▸ **Activity**
Please return the lines of the data below, word for word, from the first line through the line containing "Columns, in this".

(Input data begins)

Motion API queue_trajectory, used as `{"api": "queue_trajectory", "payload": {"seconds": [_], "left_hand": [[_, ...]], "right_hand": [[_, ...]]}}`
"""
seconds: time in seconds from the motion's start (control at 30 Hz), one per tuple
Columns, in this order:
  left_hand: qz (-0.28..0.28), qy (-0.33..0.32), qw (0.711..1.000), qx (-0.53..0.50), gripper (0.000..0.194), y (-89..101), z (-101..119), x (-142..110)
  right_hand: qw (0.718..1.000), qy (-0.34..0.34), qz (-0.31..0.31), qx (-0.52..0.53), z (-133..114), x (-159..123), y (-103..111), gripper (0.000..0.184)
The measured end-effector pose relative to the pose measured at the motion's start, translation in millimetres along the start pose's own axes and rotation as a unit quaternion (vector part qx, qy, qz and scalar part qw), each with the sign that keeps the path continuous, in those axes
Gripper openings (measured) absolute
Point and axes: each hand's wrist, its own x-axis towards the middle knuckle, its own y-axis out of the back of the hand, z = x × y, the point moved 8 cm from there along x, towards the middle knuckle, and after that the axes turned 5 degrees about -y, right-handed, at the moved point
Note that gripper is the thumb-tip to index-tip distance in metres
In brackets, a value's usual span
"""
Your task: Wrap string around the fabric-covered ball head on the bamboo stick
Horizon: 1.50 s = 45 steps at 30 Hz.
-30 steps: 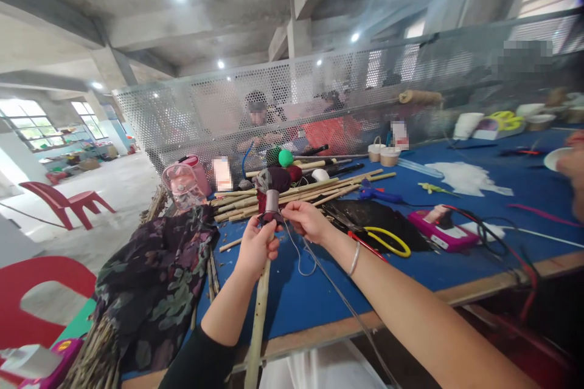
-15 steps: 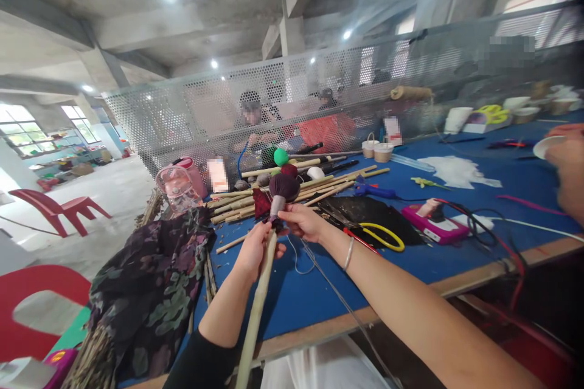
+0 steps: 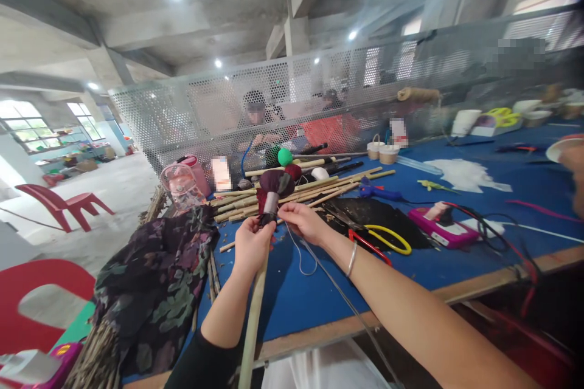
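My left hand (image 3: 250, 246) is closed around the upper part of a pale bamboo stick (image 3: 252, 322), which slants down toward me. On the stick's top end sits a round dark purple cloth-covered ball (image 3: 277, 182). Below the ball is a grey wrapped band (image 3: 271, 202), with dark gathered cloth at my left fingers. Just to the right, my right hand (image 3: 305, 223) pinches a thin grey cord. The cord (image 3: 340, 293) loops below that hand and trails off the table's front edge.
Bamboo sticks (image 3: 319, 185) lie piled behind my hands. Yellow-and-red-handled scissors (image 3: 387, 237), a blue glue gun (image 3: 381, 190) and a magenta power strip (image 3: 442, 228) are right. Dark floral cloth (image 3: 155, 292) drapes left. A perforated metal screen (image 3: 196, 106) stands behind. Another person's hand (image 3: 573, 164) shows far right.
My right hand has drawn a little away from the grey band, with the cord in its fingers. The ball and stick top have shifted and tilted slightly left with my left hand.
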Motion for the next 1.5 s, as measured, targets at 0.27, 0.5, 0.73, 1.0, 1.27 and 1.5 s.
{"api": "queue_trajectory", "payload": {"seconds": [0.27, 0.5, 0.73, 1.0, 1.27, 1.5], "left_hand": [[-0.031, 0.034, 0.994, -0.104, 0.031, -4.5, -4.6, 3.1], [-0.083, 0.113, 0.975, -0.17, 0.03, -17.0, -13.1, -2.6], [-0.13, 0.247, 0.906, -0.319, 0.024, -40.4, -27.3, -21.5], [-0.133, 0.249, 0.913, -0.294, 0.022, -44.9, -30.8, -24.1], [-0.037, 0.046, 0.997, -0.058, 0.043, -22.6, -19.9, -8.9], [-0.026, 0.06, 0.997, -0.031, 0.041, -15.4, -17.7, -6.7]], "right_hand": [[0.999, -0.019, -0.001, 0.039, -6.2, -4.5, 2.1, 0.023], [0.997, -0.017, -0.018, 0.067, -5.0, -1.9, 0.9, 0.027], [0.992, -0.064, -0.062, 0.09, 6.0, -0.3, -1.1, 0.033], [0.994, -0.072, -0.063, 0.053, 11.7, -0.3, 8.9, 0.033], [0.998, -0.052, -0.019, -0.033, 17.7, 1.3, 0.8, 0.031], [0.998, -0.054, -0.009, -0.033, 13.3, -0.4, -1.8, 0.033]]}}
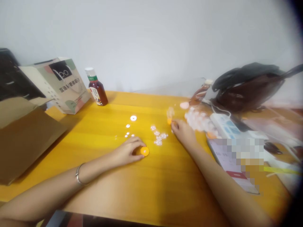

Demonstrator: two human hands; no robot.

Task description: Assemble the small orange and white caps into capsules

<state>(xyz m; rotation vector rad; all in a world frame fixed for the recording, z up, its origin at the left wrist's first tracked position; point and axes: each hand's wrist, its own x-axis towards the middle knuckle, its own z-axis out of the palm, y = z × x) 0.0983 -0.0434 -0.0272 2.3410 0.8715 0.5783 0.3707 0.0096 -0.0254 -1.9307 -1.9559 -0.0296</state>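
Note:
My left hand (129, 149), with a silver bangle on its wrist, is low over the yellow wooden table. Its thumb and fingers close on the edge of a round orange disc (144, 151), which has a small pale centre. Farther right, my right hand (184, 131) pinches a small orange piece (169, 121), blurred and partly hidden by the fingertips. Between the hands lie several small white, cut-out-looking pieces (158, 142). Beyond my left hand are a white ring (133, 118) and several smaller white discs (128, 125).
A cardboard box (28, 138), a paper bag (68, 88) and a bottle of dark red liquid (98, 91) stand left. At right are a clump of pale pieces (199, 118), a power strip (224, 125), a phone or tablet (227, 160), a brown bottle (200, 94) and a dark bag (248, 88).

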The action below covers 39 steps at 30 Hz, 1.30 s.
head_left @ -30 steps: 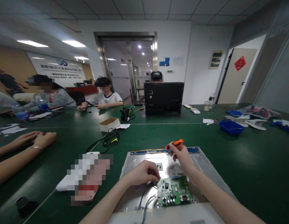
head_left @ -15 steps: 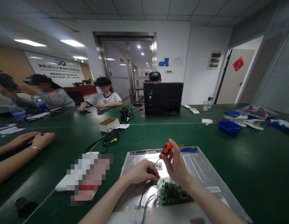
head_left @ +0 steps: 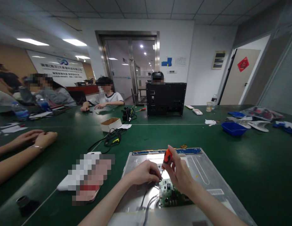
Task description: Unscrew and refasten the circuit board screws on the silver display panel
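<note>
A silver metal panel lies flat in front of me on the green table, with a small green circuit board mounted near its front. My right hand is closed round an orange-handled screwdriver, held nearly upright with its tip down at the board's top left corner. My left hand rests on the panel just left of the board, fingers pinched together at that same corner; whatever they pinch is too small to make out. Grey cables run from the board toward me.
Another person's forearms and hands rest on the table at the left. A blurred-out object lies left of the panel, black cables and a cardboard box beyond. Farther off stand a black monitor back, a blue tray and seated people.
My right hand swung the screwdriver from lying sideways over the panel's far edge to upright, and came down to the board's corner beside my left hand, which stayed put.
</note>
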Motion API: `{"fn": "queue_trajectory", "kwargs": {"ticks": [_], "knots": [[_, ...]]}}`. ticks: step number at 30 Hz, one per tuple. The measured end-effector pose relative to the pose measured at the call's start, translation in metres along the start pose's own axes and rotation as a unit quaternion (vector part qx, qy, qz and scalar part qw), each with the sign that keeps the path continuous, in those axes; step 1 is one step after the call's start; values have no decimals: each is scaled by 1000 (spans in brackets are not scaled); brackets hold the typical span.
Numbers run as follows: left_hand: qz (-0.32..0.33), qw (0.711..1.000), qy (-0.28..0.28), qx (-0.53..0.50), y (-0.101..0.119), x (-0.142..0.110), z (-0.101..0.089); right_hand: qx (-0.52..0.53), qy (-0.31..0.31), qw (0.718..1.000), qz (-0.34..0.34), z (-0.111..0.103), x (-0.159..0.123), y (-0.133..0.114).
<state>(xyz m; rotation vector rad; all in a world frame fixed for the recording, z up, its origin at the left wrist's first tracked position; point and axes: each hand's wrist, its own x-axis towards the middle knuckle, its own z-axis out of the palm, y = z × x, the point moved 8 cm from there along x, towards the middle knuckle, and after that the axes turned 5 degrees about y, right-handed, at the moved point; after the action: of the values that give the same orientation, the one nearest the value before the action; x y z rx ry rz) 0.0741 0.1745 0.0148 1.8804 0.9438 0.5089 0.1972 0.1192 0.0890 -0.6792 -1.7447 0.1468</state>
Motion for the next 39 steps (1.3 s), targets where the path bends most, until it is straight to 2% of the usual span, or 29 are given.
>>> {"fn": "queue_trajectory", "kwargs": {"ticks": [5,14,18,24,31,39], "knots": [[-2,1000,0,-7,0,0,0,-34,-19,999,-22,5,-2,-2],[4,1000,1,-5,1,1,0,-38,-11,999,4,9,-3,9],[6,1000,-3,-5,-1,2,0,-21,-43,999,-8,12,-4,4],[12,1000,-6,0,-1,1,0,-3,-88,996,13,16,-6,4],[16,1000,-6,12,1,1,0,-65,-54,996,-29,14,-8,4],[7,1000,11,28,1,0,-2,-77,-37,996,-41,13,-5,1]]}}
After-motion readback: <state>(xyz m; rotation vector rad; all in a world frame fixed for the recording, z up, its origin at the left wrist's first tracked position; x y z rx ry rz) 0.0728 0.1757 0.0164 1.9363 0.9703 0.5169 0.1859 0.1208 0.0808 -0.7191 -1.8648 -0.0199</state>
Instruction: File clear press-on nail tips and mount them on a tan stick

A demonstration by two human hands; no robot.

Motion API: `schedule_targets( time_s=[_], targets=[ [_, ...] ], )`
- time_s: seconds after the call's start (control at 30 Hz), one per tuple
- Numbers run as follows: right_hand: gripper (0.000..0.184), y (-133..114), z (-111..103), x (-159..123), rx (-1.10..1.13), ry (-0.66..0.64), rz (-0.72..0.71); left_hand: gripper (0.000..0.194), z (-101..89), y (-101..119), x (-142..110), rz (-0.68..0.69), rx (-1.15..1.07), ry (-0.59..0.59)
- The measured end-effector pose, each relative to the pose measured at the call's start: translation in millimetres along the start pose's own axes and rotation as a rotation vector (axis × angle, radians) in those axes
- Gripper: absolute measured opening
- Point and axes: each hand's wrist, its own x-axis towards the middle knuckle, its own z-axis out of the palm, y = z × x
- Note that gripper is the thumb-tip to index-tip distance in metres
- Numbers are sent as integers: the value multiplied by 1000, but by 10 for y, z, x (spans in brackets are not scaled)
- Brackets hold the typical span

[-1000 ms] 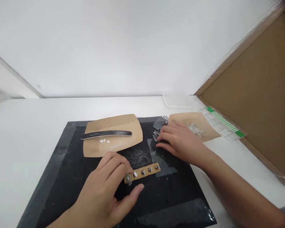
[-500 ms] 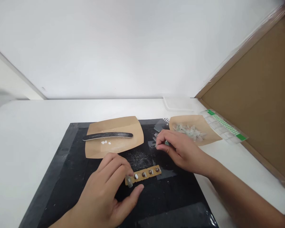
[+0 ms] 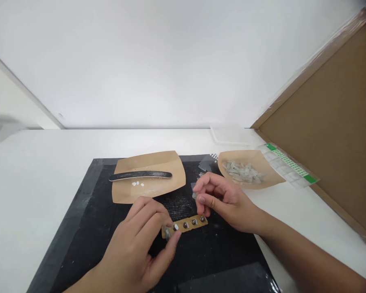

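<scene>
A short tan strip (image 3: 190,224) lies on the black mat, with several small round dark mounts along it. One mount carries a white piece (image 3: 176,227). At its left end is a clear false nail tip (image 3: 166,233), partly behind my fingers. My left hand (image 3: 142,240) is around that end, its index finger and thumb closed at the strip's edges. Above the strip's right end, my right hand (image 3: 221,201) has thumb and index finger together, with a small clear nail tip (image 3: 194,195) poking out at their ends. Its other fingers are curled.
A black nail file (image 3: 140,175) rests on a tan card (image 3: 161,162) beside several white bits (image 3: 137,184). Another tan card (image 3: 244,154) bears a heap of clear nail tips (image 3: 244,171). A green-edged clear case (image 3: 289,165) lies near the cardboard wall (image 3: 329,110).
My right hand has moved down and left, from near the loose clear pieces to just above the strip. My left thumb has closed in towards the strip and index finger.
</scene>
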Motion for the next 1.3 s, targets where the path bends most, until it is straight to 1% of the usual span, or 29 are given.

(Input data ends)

▸ **Response**
Motion API queue_trajectory, used as `{"api": "queue_trajectory", "payload": {"seconds": [_], "left_hand": [[_, ...]], "right_hand": [[_, ...]]}}`
"""
seconds: time in seconds from the motion's start (control at 30 Hz), one per tuple
Columns, in this order:

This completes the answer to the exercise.